Capital Increase in Zhunxing

On 10 June 2013, Cheer Luck Technology Limited (“Cheer Luck”) and Shu Ren Wood (Shenzhen) Limited (“Shu Ren Wood”), both being wholly owned subsidiaries of the Company, entered into a capital increase agreement (the “Capital Increase Agreement”) with the other shareholders of Zhunxing. Pursuant to the Capital Increase Agreement, the Group has increased its equity interest in Zhunxing from 55.9% to 82.27% by injection into its registered capital a total cash consideration of RMB1,611,898,040 (approximately HK$2.01 billion) (the “Consideration”). The Capital Increase Agreement was approved by shareholders of the Company on 26 August 2013 and completion took place on 27 August 2013.

As at 31 March 2014, approximately HK$1.43 billion (approximately RMB1.13 billion) equivalent to 71.1% of the Consideration had been paid by the Company and the balance shall be paid by installments according to the schedule set out in the Capital Increase Agreement.

On 15 January 2014, Shu Ren Wood, entered into an equity transfer agreement (the “Equity Transfer Agreement”) with Fujian Xinrong Industries Group Co., Ltd. (褔建信融實業有限公司), pursuant to which the Group further acquired a 4.6% equity interest in Zhunxing at a cash consideration of RMB0.13 billion (approximately HK$0.16 billion) and as a result, the Group’s equity interest in Zhunxing increased from 82.27% to 86.87%. The equity transfer was completed on 14 February 2014 upon the issuance of the Certificate of Approval for foreign investment by PRC department of commerce.

Issue of the 2015 Convertible Bonds

In order to raise fund for payment of the Consideration and repayment of certain convertible debts to be due in 2014, the Company entered into convertible bonds subscription agreements with seven subscribers (all being institutional investors except Dr. Lo Ka Shui) on 14 June 2013 for the issue of 9% unlisted convertible bonds due 2015 with an aggregate principal amount of HK$2,584 million (the “2015 Convertible Bonds”). The 2015 Convertible Bonds carries an interest rate of 9% per annum which is payable by the Company annually in arrears.

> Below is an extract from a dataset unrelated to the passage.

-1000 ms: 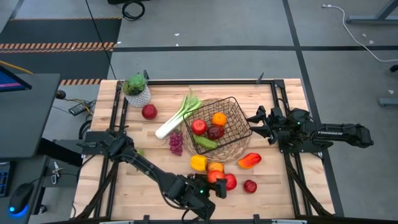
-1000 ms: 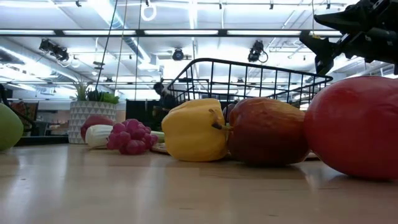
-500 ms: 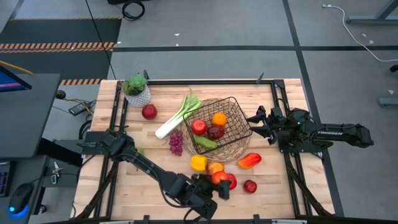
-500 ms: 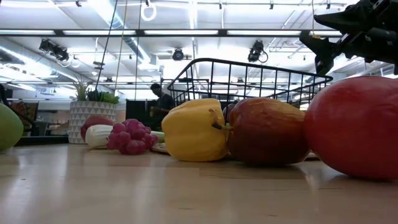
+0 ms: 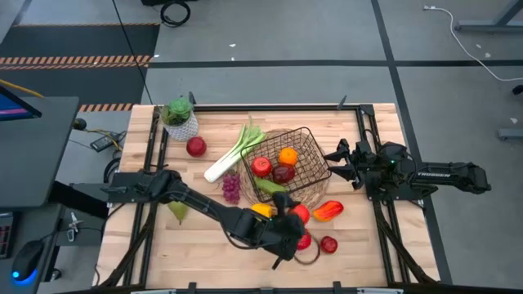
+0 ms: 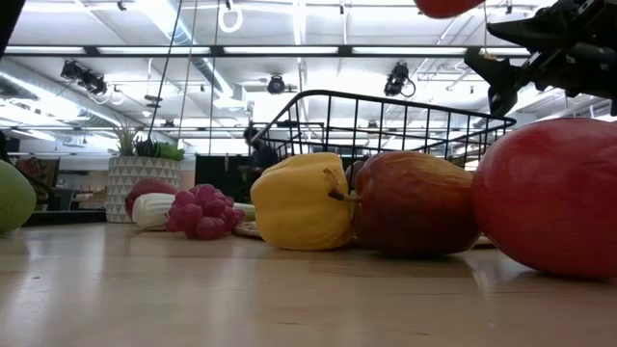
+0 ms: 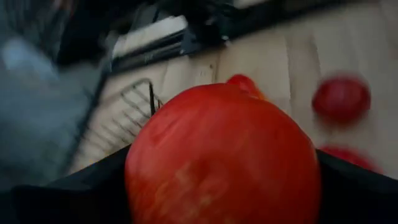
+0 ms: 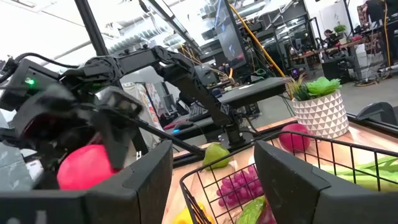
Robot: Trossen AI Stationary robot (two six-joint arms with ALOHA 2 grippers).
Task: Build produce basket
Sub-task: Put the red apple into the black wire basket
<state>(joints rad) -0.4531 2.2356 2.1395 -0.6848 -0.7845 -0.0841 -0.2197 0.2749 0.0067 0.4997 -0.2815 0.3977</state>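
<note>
The wire-mesh basket (image 5: 286, 167) stands mid-table and holds a red apple (image 5: 261, 166), an orange (image 5: 288, 156) and other produce. My left gripper (image 5: 288, 224) hovers just near of the basket, shut on a red apple (image 5: 299, 214). That apple fills the left wrist view (image 7: 224, 155) and pokes into the low view's top edge (image 6: 448, 5). My right gripper (image 5: 337, 161) waits, open, at the basket's right rim (image 8: 211, 186), one finger on either side and touching nothing. My left gripper holds the red apple (image 7: 224, 155) pinched between its two fingers, one on each side of the fruit. The apple is lifted clear of the table, above the produce lying there.
A leek (image 5: 233, 151), grapes (image 5: 231, 188), a green pear (image 5: 177, 211), a yellow pepper (image 5: 260, 211), a red-orange pepper (image 5: 327, 210) and two red apples (image 5: 328, 244) lie around the basket. A potted plant (image 5: 180, 118) and another apple (image 5: 196, 147) sit at the far left.
My left gripper has risen from the table's near edge and moved toward the basket, carrying the red apple up clear of the table. The arm's shift has uncovered the green pear. My right arm has kept still.
</note>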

The bondholders is entitled to convert the 2015 Convertible Bonds into ordinary shares of the Company at an initial conversion price of HK$0.32 per conversion share (subject to the normal adjustments) at any time during the period commencing from the date of issue of the convertible bonds. Assuming full conversion of the 2015 Convertible Bonds at the conversion price of HK$0.32 per share, the 2015 Convertible Bonds will be convertible into approximately 8,075 million new shares (“Conversion Shares”). The Conversion Shares have a nominal value of HK$80.75 million and a market value of approximately HK$2,462.9 million based on the closing price of HK$0.305 on 10 June 2013, the last trading day prior to the date of the subscription agreements. The total net proceeds from the issue of the 2015 Convertible Bonds would be approximately HK$2,581 million, i.e. a net price of HK$0.3196 per share of the Company.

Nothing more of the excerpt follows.